▸ TASK TO COMPLETE: Please find every line of the listing below where "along" occurs and copy it.

▸ PROVIDED MATERIAL:

::::::

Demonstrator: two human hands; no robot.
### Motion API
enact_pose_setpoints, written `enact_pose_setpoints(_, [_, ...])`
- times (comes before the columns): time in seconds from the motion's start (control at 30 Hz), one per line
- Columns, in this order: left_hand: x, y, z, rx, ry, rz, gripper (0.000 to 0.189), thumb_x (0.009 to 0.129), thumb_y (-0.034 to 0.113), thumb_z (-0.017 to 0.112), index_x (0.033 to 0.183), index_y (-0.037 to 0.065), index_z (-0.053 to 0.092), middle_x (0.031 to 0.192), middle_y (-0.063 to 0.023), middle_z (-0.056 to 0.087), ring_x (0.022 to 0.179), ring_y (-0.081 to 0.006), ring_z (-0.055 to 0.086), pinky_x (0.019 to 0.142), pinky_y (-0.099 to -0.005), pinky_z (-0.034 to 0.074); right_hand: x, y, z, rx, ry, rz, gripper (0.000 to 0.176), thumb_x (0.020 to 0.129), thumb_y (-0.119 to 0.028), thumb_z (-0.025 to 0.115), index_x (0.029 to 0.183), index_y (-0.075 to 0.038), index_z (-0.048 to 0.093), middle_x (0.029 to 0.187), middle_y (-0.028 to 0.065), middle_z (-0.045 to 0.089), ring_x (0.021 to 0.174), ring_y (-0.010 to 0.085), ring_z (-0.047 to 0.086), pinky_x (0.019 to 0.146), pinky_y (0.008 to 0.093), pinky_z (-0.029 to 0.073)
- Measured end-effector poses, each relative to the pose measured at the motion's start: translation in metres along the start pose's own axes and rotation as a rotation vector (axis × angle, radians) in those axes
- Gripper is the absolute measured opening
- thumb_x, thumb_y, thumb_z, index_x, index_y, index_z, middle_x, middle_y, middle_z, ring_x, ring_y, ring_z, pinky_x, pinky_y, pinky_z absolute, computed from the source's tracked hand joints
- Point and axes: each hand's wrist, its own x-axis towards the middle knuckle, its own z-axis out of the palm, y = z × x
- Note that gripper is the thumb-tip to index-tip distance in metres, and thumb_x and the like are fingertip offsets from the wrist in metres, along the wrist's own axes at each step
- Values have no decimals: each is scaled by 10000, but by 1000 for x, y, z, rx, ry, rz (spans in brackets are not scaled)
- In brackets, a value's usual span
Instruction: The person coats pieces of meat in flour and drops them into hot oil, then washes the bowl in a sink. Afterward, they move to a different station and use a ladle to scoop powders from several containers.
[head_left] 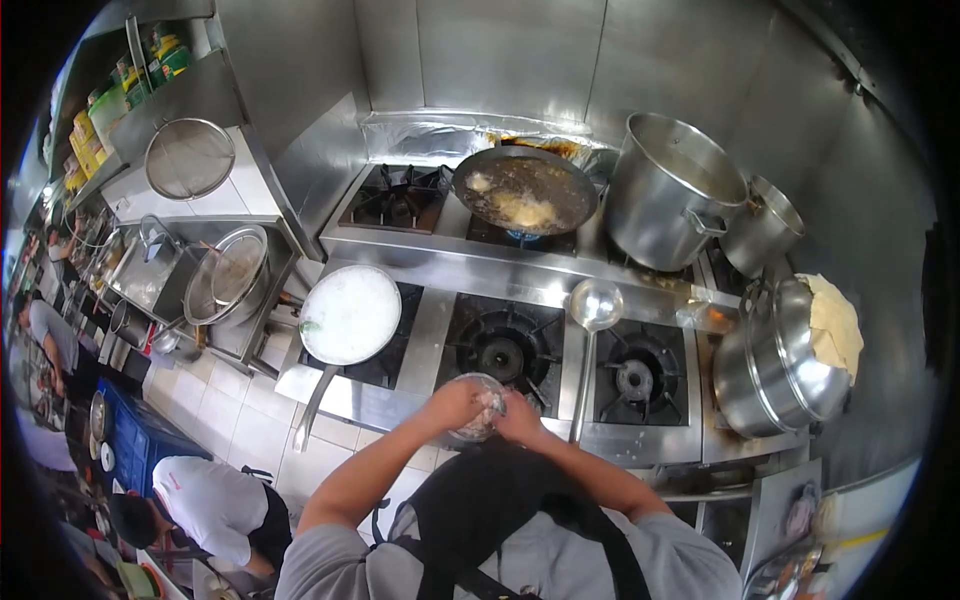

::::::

▸ SOLUTION:
- Measured end-effector poses, each relative to the pose measured at the motion's start: translation in metres along the start pose's own axes and rotation as a rotation vector (axis × angle, radians) in those axes
- Note that gripper is the thumb-tip to index-tip distance in metres, and thumb_x and the like are fingertip offsets from the wrist in metres, along the wrist's own axes at each step

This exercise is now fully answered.